Would you return the lines between the one holding "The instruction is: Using" and the one holding "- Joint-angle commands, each", inclusive, and only those, exactly as they stand in the listing below?
RECORDS SHOWN section start
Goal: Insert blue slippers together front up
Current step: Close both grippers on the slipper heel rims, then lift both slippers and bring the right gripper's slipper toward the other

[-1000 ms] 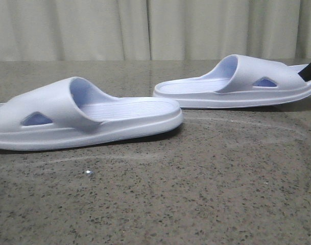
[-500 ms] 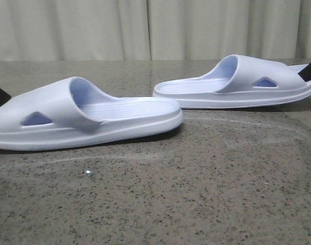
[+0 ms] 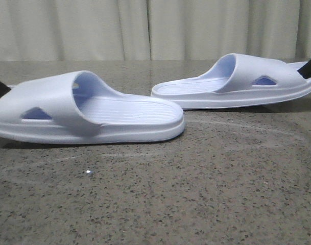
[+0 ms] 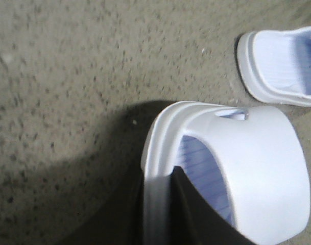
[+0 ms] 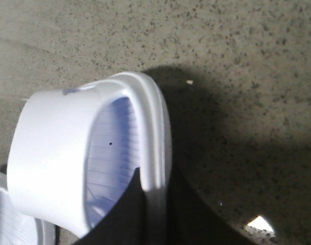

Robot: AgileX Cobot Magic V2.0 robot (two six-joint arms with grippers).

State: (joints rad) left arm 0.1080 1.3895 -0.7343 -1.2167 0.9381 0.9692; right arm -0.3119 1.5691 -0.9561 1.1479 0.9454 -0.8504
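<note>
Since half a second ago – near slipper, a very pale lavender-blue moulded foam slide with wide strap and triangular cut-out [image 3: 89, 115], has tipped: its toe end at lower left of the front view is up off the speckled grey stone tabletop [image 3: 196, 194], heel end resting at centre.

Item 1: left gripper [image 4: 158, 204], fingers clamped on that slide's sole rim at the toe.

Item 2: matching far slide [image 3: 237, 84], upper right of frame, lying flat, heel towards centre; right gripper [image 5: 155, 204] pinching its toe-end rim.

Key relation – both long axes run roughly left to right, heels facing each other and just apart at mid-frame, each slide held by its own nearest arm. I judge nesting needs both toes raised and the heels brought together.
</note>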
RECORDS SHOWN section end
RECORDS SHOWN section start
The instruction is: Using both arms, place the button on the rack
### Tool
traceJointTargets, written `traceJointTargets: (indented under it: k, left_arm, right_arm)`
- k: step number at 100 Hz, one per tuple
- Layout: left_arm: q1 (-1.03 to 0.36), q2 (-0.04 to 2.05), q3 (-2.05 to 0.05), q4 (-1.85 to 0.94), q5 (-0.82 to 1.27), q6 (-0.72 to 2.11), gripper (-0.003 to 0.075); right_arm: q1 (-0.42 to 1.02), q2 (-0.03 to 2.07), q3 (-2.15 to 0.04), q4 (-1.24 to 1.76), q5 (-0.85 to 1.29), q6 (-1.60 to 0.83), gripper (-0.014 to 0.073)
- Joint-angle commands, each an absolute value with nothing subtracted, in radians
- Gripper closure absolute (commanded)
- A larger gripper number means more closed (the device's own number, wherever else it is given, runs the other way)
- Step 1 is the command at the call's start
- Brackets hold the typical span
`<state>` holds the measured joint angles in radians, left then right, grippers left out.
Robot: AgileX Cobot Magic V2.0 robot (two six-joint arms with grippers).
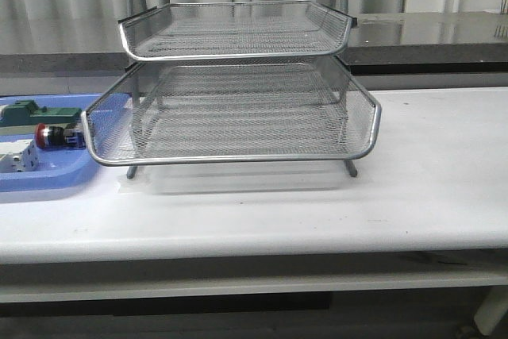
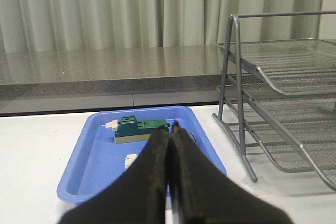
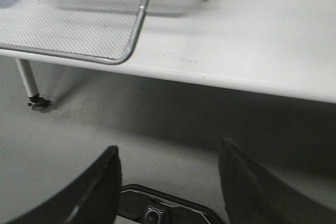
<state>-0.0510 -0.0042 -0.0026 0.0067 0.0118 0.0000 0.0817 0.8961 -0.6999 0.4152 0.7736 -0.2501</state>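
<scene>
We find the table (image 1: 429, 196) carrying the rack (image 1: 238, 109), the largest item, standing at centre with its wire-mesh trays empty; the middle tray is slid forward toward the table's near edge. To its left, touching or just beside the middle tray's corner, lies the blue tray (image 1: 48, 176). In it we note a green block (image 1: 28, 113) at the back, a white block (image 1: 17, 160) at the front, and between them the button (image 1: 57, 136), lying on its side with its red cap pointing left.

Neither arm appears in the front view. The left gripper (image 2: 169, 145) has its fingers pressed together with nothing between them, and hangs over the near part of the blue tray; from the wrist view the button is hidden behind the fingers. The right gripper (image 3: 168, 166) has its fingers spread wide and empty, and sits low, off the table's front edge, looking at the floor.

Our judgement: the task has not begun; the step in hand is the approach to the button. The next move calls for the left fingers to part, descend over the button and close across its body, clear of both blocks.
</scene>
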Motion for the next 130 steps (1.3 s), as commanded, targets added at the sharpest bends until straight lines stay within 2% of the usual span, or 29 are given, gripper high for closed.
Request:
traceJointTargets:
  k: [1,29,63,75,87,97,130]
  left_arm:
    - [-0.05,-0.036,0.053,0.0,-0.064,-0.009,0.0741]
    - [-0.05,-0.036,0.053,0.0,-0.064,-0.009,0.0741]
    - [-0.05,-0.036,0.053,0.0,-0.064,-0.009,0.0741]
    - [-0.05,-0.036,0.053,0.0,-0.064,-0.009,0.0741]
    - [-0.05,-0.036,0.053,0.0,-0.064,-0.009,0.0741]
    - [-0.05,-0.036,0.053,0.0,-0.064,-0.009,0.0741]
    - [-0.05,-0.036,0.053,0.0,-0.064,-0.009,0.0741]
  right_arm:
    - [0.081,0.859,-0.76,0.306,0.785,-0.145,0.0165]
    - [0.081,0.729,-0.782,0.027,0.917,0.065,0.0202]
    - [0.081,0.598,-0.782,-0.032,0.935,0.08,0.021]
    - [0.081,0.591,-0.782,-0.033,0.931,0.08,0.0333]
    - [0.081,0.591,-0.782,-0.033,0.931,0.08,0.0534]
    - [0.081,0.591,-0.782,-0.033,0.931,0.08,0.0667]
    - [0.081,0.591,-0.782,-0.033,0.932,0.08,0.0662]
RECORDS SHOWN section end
▶ **OUTPUT OF THE EXERCISE**
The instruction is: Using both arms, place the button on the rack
### Tool
traceJointTargets, written `traceJointTargets: (indented under it: k, left_arm, right_arm)`
- k: step number at 100 Hz, one per tuple
- Layout: left_arm: q1 (-1.03 to 0.36), q2 (-0.04 to 2.05), q3 (-2.05 to 0.05), q4 (-1.85 to 0.94), q5 (-0.82 to 1.27), q6 (-0.72 to 2.11), gripper (-0.003 to 0.075); right_arm: q1 (-0.42 to 1.02), q2 (-0.03 to 2.07), q3 (-2.15 to 0.04), q4 (-1.24 to 1.76), q5 (-0.85 to 1.29), q6 (-1.60 to 0.83), gripper (-0.014 to 0.073)
- Joint-angle commands, each an absolute value with nothing subtracted, in radians

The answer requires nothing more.